━━━ Excerpted data ━━━

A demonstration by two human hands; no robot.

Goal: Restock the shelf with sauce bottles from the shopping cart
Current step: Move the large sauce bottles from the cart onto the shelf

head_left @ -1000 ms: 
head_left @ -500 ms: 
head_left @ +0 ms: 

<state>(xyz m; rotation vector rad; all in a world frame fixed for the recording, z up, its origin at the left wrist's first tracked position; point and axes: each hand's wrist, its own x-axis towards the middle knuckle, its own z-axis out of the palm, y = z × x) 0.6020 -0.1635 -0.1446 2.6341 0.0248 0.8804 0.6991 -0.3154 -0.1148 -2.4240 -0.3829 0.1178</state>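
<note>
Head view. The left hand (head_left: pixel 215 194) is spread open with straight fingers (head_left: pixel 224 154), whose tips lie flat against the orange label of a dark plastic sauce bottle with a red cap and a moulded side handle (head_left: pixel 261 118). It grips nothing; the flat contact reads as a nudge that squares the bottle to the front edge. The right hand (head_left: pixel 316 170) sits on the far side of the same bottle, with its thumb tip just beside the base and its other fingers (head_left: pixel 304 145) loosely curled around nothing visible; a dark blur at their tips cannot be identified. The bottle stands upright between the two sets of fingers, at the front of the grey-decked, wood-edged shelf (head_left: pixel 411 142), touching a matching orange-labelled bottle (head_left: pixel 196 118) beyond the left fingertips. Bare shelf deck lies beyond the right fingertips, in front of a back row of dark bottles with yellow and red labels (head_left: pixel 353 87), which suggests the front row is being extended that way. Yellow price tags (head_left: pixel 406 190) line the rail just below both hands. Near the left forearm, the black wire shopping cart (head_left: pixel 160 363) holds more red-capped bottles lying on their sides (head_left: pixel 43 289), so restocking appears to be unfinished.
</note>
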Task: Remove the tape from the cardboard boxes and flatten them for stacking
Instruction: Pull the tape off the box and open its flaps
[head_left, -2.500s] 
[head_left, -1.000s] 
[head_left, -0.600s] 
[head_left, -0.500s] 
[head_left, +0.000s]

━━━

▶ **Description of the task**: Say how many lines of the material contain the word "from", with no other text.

▶ **Solution**: 3